Background:
Large scale NIAID funded study (Successful Clinical Response In Pneumonia Treatment) of hospitalized patients with severe pneumonia held across several years at Northwestern Memorial Hospital is collecting multiple types of patients’ data including: Single cell RNAseq, flow cytometry of bronchoalveolar lavage fluid, cytokines abundance information, electronic health records that include many clinical and biological factors such as gender of patient or days since intubation of patient in icu. This data might be useful when answering following questions:
- Is immune response to various pathogens pre-programmed or adaptive?
- Dependence of the response from secondary/primary infection?
- Can we predict ventilator acquired pneumonia onset within the next 7 days in intensive care unit?
- Can we predict ventilator acquired pneumonia outcome?
- How do long COVID patients stratify/cluster based on scRNA-seq?

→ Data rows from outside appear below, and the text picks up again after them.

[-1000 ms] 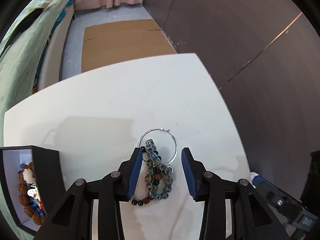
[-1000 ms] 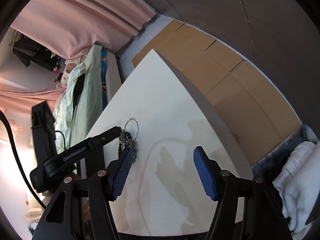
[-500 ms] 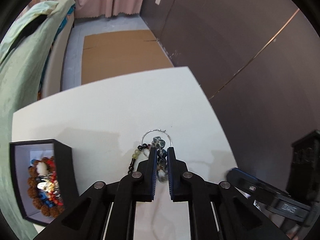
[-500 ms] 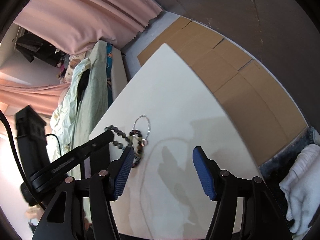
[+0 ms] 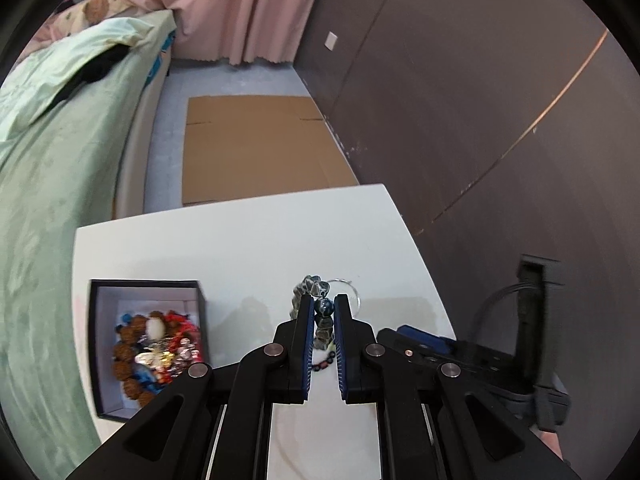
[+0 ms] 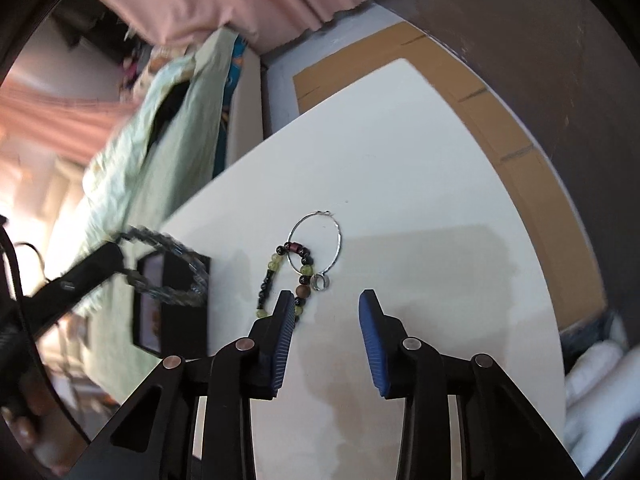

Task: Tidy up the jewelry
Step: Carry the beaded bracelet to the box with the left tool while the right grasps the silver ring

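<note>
Lifted off the white table [image 5: 248, 240] since the earlier frame: grey beaded bracelet [image 5: 316, 292], clamped in the left gripper [image 5: 322, 312].
Right gripper [image 6: 325, 300], jaws narrowing around nothing, hovers just short of the bead strand [image 6: 276, 272], wire hoop [image 6: 316, 240] and ring [image 6: 320, 282].

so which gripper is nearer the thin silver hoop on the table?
Right. The right gripper hovers just short of the silver hoop, jaws apart. The left gripper, shut on the grey bead bracelet, is off toward the box.

Two black claws [image 5: 322, 312] [image 6: 326, 312] with ribbed blue pads [image 6: 370, 350], silver pivot screws, seemingly a black cable behind.
</note>
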### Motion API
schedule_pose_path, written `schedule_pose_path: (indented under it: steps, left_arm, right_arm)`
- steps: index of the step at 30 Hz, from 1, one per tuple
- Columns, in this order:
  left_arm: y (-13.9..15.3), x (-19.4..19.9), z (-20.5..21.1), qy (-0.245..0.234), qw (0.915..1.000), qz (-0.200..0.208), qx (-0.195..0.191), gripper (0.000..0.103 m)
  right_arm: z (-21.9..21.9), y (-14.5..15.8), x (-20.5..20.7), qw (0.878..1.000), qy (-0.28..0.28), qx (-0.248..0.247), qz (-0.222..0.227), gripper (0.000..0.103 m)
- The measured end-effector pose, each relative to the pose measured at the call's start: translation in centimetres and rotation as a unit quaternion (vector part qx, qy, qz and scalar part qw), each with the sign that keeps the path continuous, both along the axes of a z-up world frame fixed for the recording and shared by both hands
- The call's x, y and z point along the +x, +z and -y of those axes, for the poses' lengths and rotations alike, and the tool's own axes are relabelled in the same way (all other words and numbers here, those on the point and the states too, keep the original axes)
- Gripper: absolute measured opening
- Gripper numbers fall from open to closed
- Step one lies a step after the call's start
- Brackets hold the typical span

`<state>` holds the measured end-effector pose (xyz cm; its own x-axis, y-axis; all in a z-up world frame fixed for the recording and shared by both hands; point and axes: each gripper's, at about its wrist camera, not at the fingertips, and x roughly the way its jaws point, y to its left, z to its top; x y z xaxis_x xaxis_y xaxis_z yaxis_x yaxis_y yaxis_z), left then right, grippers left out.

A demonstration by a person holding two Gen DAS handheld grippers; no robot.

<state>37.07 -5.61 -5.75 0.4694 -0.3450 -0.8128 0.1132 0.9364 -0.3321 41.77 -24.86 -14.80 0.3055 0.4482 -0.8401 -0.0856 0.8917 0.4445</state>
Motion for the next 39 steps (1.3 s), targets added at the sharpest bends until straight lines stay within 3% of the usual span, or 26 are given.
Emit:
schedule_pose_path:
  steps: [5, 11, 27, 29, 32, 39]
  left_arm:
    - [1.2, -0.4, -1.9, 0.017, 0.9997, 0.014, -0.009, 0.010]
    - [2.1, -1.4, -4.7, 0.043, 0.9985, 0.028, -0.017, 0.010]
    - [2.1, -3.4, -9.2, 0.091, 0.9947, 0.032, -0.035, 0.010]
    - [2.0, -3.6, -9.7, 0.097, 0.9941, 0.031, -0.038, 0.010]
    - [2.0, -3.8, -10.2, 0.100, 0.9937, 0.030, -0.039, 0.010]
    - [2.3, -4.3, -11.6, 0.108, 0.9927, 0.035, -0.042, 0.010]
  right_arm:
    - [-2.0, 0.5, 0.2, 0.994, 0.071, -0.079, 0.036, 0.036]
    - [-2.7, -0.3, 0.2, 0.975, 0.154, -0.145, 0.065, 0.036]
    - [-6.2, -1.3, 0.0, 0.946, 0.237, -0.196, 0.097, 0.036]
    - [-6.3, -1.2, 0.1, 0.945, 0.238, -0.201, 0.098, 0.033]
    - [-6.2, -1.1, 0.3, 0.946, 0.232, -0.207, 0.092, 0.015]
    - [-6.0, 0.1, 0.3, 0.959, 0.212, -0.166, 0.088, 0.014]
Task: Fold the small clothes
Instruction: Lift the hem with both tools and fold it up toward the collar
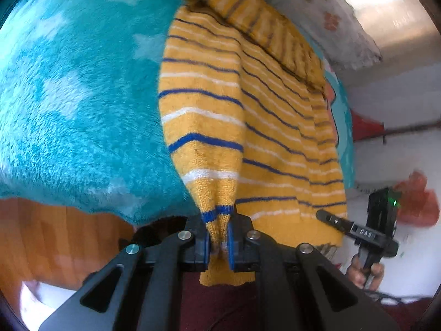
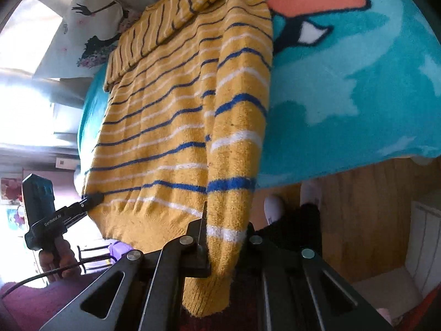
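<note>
- Nearest the lens: left gripper point(image 1: 219, 237), jaws nearly closed, pinching the left sleeve point(image 1: 204, 104) just above its blue-edged cuff. The knit is bunched into a narrow pleat between the pads, and the cuff end hangs out on the near side.
- Right gripper point(image 2: 224, 237): the right sleeve point(image 2: 239, 110) runs between its fingers and fills the gap. The jaws stand wider here than on the left, closed on thicker cloth. The cuff likewise hangs out towards the camera.
- The task item, a yellow sweater point(image 1: 275, 138) with blue and white stripes, lies flat on the teal fleece blanket point(image 1: 69, 96). Its hem is at the blanket's near edge and its neck is far from the cameras, towards a printed pillow point(image 2: 91, 27).
- Both sleeves lie straight down the sides of the body, one per claw. Judgement: gripping close to the cuffs gives control of each sleeve's free end, so it can be laid inward across the body.
- Judgement: early stage, since the body is not yet folded.
- Risk: the loose knit may stretch or drag the body off the edge towards the wooden floor point(image 1: 41, 234).
</note>
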The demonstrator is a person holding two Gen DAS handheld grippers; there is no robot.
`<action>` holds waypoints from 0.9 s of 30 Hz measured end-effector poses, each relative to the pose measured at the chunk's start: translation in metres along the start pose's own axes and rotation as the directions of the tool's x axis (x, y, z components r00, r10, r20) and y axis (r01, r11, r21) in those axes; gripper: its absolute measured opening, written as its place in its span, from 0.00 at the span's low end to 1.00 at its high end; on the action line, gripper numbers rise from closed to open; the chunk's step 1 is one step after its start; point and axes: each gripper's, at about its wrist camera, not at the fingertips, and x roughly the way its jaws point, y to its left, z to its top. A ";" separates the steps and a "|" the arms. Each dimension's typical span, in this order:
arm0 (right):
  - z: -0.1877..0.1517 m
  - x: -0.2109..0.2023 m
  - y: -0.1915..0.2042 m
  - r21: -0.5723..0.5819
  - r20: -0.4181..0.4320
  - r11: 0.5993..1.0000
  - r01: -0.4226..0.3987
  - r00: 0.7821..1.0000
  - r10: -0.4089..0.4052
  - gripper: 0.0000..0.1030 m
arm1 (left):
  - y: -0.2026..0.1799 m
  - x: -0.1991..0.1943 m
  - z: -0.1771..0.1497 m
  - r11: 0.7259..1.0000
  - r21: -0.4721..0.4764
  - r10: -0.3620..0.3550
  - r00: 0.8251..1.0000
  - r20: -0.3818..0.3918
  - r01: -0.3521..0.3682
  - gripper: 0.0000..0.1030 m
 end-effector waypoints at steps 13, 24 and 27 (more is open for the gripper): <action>0.137 -0.043 0.065 -0.181 0.188 0.983 -0.041 0.979 0.075 0.10 | -0.058 -0.014 0.134 0.995 0.096 -0.002 0.968 0.250 -0.023 0.09; 0.319 0.011 0.073 -0.158 0.170 0.986 -0.053 0.982 0.080 0.13 | -0.059 0.048 0.274 0.996 -0.048 0.085 0.971 0.225 -0.076 0.11; 0.350 0.030 0.067 -0.146 0.128 0.987 -0.068 0.988 0.087 0.16 | -0.045 0.056 0.297 0.993 -0.118 0.026 0.974 0.224 0.001 0.16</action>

Recent advances in biomedical deep learning introduced several useful tools for exploring and integrating multimodal biological data. These tools can be used to address questions above.
Methods:
We have collected a diverse dataset of 1741 samples generated from bronchoalveolar lavage fluid of patients with lung diseases and samples from healthy volunteers. For 263 samples additional single cell RNASeq data was provided. Several Deep Learning methods were selected for healthy vs SARS-Cov2 conditions comparison: including factor decomposition methods,latent perturbation methods, single cell large language models. These methods were used to discover gene expression patterns between different conditions to identify genetic drivers of researched diseases. A comparison benchmark was introduced to fine-tune discussed models and make sense of the results.
Results:
I have performed state-of-the-art differential gene expression analysis using pseudo bulk subsampling technique. Produced sets of genes that differed across conditions were used for models’ benchmarking. Finally, I have trained a gradient-boosting-based model to select most informative deep learning method for predicting clinical outcome of patient.
Conclusions:
We present a comprehensive study of severe-pneumonia patients using deep learning and traditional methods. Using clinical samples acquired in translational research settings, we have identified most informative methods for predicting ventilator pneumonia onset, acquiring pathogen associations with clinical outcomes and determining pathogen-associated immune response.